Con el tiempo viajó a Rosario, se puso en contacto con su padre que vivía ahí y así entró y se dejó cautivar por la cultura chamamecera: “Mi papá tenía tuberculosis y tenía tomado los dos pulmones. Él no sabía que yo sabía. La que era la mujer de mi papá me avisó y me dijo: ‘Mira que tu papá tiene esto, esto y esto… tendrías que venir. No le digas nada que sabes la realidad. Yo le dije que vos querías venir acá a tocar con el conjunto y el no quiere. Quiere que te quedes allá en Curuzú Cuatiá. Pero le dije que vos te emprerraste en que querías venir.’ Entonces yo llego con esa mentira a mi papá y mi papá no estaba trabajando, pobre se caía a pedazos. Tenías grandes problemas económicos. Vivía en una calle de tierra, en un barrio pobre de Rosario. Yo creía que como lo escuchaba en la radio y era famoso, era rico. Tenía que vivir en una casa de dos plantas, por lo menos, en un barrio de ricos. Pero no era así. Sus padres tenían mucha plata, pero él por la música dejó todo y se dedicó al chámame. De ahí le agarré una gran admiración a mi papá. Decía yo: ‘Mirá este tipo de donde viene, sus padre tenían campos, hectáreas, vacas… Cuando había veinte autos en Curuzú Cuatiá, 3 eran de mi abuelo. Mirá donde esta este por el chámame.’ Yo todavía estaba buscando que ser en la vida y al verlo dije: ‘Esto es lo que yo quiero para mí, para mi vida. Esta pasión.’ Sabía que era algo difícil, porque el chámame era algo marginal en aquellos tiempos. Para colmo yo no tocaba muy bien como para poder tocar en el conjunto con mi papá. Pero había que hacerlo porque sino no había para comer. Andrés cañete me enseñó los temas de mi papá y debute a los casi 19 años en el conjunto de mi padre, pero sin mi papá porque estaba enfermo. El primer baile que hice qué tres veces el mismo tema, como si fuera un éxito, porque no sabía otro. Así comencé en el conjunto de mi papá. Estudiaba día y noche para aprender rápido y estar a la altura.”

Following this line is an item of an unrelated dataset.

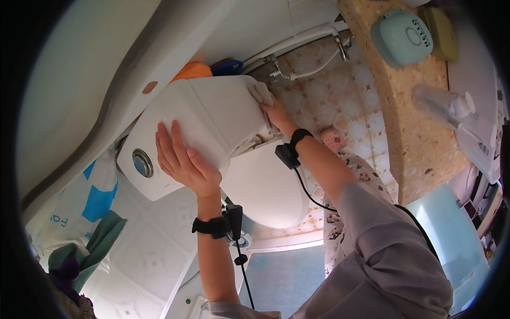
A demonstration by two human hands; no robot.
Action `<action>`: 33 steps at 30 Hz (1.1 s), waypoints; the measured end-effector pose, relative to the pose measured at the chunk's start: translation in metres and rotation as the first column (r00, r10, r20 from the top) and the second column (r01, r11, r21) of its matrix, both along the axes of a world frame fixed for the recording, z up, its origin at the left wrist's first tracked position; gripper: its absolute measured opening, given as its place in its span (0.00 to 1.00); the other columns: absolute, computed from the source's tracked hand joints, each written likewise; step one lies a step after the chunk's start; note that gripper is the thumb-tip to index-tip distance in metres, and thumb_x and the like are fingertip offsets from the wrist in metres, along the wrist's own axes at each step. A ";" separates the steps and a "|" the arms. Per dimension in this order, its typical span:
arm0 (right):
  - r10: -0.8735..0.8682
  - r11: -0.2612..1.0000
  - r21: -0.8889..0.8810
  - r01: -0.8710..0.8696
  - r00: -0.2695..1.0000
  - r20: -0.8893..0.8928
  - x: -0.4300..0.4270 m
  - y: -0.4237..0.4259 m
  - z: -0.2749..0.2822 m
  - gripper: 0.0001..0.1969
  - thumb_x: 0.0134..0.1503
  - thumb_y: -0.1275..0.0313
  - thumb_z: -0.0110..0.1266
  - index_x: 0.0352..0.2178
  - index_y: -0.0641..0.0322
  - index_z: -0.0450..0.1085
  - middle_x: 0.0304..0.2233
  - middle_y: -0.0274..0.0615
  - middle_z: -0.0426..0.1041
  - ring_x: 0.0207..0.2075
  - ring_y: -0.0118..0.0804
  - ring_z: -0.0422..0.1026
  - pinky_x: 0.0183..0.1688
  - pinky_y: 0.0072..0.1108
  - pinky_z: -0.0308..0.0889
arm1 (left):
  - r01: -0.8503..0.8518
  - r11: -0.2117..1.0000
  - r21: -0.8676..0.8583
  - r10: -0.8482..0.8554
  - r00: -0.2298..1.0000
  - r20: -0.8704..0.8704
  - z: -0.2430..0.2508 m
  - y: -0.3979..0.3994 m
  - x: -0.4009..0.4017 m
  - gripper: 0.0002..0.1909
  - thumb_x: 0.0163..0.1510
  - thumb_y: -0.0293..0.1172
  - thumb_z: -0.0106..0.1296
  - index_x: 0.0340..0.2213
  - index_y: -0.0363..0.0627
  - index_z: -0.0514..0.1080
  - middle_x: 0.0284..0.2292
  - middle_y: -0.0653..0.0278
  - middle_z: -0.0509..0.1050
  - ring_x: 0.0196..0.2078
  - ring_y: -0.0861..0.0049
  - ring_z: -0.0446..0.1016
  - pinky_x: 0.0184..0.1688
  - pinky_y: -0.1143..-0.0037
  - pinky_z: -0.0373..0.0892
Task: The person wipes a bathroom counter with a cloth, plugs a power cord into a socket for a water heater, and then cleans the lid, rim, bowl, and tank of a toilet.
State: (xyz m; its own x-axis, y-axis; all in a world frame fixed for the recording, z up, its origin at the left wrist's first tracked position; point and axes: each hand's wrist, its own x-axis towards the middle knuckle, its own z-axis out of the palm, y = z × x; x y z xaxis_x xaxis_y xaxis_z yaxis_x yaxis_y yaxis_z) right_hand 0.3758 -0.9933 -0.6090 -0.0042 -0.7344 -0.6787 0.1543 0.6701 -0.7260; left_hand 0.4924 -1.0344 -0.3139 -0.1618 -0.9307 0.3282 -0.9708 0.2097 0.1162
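A white toilet cistern [227,99] stands before me, with a round chrome flush button [142,162] set into its top. My left hand [185,159] rests on the cistern, palm down and fingers spread, and holds nothing. At the cistern's far right edge, my right hand [279,113] grips a greyish-beige cloth [261,93] pressed against its side. The fingers of that hand are partly hidden by the cloth. Below the cistern, the white toilet lid [265,187] is down over the bowl.
A speckled stone countertop [418,159] on the right carries a pale-green soap box [402,38] and a clear pump bottle [438,103]. Water pipes and a valve [275,67] run along the wall. An orange item [194,71] sits behind the cistern. A pink slipper [332,139] is on the tiled floor.
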 end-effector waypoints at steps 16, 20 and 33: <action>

Tocó con su padre como acordeonista suplente y también fue presentador de la banda. A los veinte años se desvinculó y llegó a Buenos Aires con su propio grupo. Fue su estilo provocativo y renovador el que lo llevó al principal escenario del folklore argentino. Tarragó fue quien estrenó el chamamé en el Festival de Cosquín. El camino que recorrió no fue sencillo. No lo aceptaban en las peñas y en las bailantas; en los programas de radio lo criticaban con dureza. Pero sus canciones, su impronta apasionada y su carisma personal pudieron más. Además de Cosquín hubo muchos otros festivales y también recitales, como el que reunió a 7000 espectadores en el Luna Park con estrellas de diferentes vertientes del chamamé: Coco Díaz, Damasio Esquivel y el cuarteto Santa Ana entre otras figuras. Algunas de las canciones de Tarragó como “María va”, “Canción para Carito” o “Jineteando la vida” son ahora icónicas de la música nacional.
Antonio Tarrago Ros ganó infinidad de premios y reconocimientos. Dos Premios Konex, Premios Estrella de Mar. Plaqueta de Oro ACE, el Cosquín y Cóndor de Oro y hasta un Martin Fierro Federal. Es defensor a ultranza del medio ambiente, fue premiado por la UNESCO y el Senado de la Nación por su obra Naturaleza, que relaciona la música argentina con la flora y fauna en extinción. Lleva el orgullo en la sangre de haber hecho muchísimo para que el chamamé fuese declarado “patrimonio cultural de la humanidad” en diciembre de 2016 por la UNESCO. Él fue quien llevó este género al Festival de Cosquín y enfrentó críticas por su estilo demasiado “sofisticado”. Su impronta abrió un nuevo camino en la música argentina y logró difundir nuestro folklore en el mundo.